VBA - Text Qualifier - removal

ylafont

New Member
Joined
Jun 21, 2016
Messages
36
Office Version
  1. 365
  2. 2021
Platform
  1. Windows
Hello all, thank you in advance for any assistance.

I have special "csv " files containing specific delimiters (CHR (20) for the column separator and the thorn character chr(254) for the text qualifier)
thorn.png


I found the code below which i have modified slightly and gets me half of the way where i need to go. during the import process I have been able to specify the column separator when importing the file and now i need to remove the text qualifier(chr (254)) during the import process.
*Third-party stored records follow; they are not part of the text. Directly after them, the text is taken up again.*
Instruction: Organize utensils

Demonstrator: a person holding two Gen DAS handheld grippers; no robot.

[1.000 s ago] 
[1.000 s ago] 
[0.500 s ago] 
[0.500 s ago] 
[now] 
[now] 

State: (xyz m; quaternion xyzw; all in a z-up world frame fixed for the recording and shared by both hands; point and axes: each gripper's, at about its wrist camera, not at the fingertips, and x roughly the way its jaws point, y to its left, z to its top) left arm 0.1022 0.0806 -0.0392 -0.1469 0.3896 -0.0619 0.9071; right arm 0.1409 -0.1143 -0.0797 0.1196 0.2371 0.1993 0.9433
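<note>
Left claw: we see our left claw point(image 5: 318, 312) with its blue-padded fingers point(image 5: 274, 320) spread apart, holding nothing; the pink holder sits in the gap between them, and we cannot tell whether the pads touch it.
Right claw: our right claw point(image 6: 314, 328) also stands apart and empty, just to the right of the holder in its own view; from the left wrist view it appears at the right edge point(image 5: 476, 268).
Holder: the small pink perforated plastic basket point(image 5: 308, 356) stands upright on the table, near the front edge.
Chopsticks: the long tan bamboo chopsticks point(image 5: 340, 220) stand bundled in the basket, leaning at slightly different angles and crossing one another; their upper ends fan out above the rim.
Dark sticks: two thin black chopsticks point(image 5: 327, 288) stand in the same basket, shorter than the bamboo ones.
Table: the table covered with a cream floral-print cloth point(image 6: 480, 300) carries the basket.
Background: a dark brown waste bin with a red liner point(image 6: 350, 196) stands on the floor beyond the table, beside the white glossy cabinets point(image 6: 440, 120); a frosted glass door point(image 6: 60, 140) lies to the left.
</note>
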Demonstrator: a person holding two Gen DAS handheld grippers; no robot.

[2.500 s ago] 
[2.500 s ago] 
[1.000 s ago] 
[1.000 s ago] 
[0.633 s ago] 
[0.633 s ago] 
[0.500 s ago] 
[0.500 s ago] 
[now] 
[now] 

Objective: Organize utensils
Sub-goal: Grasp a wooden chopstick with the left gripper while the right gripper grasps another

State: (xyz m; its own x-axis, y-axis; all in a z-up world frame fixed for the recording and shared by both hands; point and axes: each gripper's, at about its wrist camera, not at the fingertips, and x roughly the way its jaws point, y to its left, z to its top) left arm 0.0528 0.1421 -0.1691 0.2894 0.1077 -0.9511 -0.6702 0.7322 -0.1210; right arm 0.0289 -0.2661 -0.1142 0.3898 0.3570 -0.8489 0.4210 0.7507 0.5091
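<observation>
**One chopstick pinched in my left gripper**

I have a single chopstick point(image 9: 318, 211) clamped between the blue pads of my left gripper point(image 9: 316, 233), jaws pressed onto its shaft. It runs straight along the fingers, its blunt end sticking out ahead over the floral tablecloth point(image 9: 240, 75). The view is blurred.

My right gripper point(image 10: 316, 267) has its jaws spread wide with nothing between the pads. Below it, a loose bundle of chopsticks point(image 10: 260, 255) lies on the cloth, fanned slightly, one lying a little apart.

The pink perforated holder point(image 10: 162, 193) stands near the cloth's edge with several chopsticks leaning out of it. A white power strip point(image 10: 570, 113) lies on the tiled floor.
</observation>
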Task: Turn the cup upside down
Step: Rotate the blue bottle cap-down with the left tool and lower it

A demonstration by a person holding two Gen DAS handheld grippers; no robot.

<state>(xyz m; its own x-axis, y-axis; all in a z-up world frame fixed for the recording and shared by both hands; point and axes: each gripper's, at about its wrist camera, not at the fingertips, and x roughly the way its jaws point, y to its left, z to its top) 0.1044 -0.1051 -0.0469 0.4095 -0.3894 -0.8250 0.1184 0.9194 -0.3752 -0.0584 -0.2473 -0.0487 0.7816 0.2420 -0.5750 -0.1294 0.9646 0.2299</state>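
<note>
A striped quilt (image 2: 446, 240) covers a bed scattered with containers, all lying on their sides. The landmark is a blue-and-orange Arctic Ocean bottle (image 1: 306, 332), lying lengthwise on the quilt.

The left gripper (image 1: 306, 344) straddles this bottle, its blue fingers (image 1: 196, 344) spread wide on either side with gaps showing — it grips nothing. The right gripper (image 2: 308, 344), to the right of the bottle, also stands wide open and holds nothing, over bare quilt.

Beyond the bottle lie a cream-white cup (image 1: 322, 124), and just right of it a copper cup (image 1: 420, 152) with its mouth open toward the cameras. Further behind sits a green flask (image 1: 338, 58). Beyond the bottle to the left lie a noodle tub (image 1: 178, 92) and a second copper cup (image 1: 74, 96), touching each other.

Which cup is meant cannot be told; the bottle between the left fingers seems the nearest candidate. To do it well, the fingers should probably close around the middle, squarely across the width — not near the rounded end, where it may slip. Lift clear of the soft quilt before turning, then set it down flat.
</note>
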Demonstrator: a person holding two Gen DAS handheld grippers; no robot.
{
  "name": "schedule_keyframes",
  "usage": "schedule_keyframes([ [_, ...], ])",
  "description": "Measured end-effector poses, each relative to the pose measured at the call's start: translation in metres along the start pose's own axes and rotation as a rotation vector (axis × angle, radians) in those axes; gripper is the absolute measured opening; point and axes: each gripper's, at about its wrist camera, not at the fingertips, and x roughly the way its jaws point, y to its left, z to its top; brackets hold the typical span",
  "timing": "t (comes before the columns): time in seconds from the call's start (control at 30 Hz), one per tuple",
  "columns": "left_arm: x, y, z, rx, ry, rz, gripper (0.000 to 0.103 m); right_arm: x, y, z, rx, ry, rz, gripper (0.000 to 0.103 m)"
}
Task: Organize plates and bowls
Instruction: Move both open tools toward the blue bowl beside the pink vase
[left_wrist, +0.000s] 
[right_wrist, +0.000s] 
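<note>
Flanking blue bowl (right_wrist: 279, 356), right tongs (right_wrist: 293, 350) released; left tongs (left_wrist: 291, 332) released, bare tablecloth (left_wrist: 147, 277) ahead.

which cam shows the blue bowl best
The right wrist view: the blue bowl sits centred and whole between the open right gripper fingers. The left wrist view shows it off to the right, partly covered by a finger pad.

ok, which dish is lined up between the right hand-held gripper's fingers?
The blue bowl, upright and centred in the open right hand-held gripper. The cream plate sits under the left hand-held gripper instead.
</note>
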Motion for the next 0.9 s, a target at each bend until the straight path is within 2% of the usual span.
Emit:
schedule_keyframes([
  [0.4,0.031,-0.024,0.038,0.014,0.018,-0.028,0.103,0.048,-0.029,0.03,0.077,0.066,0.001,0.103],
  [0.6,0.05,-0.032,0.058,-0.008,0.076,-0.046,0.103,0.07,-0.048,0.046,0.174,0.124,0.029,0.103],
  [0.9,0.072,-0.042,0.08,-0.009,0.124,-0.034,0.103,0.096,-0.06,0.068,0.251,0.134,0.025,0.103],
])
I added the replace line

WholeLine = Replace(WholeLine, Chr(254), "", vbTextCompare)

below which does the trick, however i have not tired this with large files and this may cause a problem since the character is being deleted and not being used as a "Qualifier "

is there any method of accomplishing this in the code below? thank you in advance again.

VBA Code:
Public Sub ImportTextFile()
'Public Sub ImportTextFile(FName As String, Sep As String)

Dim Sep As String
Dim FName As String
Dim RowNdx As Long
Dim ColNdx As Integer
Dim TempVal As Variant
Dim WholeLine As String
Dim Pos As Integer
Dim NextPos As Integer
Dim SaveColNdx As Integer


Sep = Chr(20)
FName = "C:\Temp\enron.dat"


'disable screen updates
Application.ScreenUpdating = False
'error handling
On Error GoTo EndMacro

'Importing data starts from the selected cell in a worksheet
SaveColNdx = ActiveCell.Column
RowNdx = ActiveCell.Row

'open the file in read mode
Open FName For Input Access Read As #1

'Read the file until End of Line
While Not EOF(1)
    'read line by line
    Line Input #1, WholeLine
    WholeLine = Replace(WholeLine, "", "", vbTextCompare)    'UTF-8
    WholeLine = Replace(WholeLine, "ÿþ", "", vbTextCompare)     'UTF-16 Unicode little endian
    WholeLine = Replace(WholeLine, "þÿ", "", vbTextCompare)     'UTF-16 Unicode big endian
[B]    WholeLine = Replace(WholeLine, Chr(254), "", vbTextCompare)[/B]


    'checking if the line is empty
    If Right(WholeLine, 1) <> Sep Then
        WholeLine = WholeLine & Sep
    End If
    ColNdx = SaveColNdx
    Pos = 1
    NextPos = InStr(Pos, WholeLine, Sep)
    'finding each column data
    While NextPos >= 1
        TempVal = Mid(WholeLine, Pos, NextPos - Pos)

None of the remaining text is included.